Clotho: An Audio Captioning Dataset
The paper presents "Clotho," a dataset designed specifically for the task of audio captioning. This task involves generating natural language descriptions of general audio content, which poses unique challenges distinct from other captioning tasks like image captioning due to the ambiguities associated with audio perception and interpretation. Here, systems are required to capture human-perceived information such as sound events, acoustic scenes, and spatial relationships without relying on visual cues.
The Clotho dataset comprises 4,981 audio samples, each ranging from 15 to 30 seconds in length, sourced from the Freesound platform. Each audio clip is associated with five captions, produced via a rigorous crowdsourcing protocol to ensure diversity and accuracy. This collection results in a total of 24,905 free-text captions, each containing between eight and 20 words.
Clotho addresses several limitations observed in existing datasets, such as Audio Caption and AudioCaps. For instance, Clotho avoids perceptual bias by ensuring annotators rely solely on audio cues without supplemental contextual information like video or predefined tags. Moreover, the dataset enhances the diversity of descriptions by allowing multiple captions per audio clip, which provides a more comprehensive foundation for training and evaluating audio captioning models.
A significant methodological strength of this dataset is the focus on eliminating unique and named entity words to ensure the distribution of word appearances in the data is conducive to both training and evaluation. Each audio sample exists in a unique split (development, evaluation, or testing) with split validation to avoid vocabulary leak between training and evaluation/testing sets. This methodological rigor addresses potential pitfalls in machine learning tasks arising from sparse vocabulary issues.

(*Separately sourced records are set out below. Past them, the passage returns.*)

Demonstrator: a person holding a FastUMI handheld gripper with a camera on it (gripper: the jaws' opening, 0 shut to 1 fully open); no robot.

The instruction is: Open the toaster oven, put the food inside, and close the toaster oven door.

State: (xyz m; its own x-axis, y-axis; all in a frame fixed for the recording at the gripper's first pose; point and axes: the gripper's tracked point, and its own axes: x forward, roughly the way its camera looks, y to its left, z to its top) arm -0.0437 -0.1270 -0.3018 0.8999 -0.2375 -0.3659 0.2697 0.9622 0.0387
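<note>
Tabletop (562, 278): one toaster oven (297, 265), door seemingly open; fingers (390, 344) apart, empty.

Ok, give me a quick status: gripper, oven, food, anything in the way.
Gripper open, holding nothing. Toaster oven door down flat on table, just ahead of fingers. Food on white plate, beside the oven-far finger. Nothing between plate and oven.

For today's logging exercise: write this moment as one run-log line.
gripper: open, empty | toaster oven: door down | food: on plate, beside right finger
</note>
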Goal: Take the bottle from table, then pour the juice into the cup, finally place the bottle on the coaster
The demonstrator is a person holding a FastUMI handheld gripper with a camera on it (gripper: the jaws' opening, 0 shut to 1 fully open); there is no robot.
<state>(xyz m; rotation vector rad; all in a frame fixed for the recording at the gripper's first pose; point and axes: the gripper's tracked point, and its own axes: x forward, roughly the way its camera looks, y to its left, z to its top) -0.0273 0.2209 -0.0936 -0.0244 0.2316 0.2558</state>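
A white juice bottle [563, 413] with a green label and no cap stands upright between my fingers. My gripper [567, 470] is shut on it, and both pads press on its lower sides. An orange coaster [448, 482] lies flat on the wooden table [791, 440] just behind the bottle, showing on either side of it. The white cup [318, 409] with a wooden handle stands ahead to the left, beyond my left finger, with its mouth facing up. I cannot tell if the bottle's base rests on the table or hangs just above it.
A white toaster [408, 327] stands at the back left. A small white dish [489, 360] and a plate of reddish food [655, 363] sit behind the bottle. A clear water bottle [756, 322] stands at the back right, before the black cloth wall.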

Baseline evaluations in the paper use an encoder-decoder model with attention, previously employed in audio captioning research. The results, evaluated with standard metrics such as BLEU, METEOR, CIDEr, and ROUGE, establish a performance benchmark. Metrics such as BLEU\textsubscript{1} demonstrate the model's ability to recognize relevant words related to the audio content, though sentence structure and fluency leave room for improvement. This insight suggests that the Clotho dataset is effective for research, serving as a foundation for developing more sophisticated models in the future.
The introduction of Clotho is likely to drive theoretical advancements within audio captioning by providing a resource that improves on prior datasets in terms of diversity and methodological rigor. Practically, developments in audio captioning may find applications in assistive technologies, automated content indexing, and multimedia search and retrieval systems.
Future work will likely focus on refining audio captioning techniques, considering challenges such as enhancing grammatical coherence and structuring of generated sentences. The dataset invites renewed exploration into methods that blend signal processing with advanced natural language processing to bridge the gap between audio and textual modalities.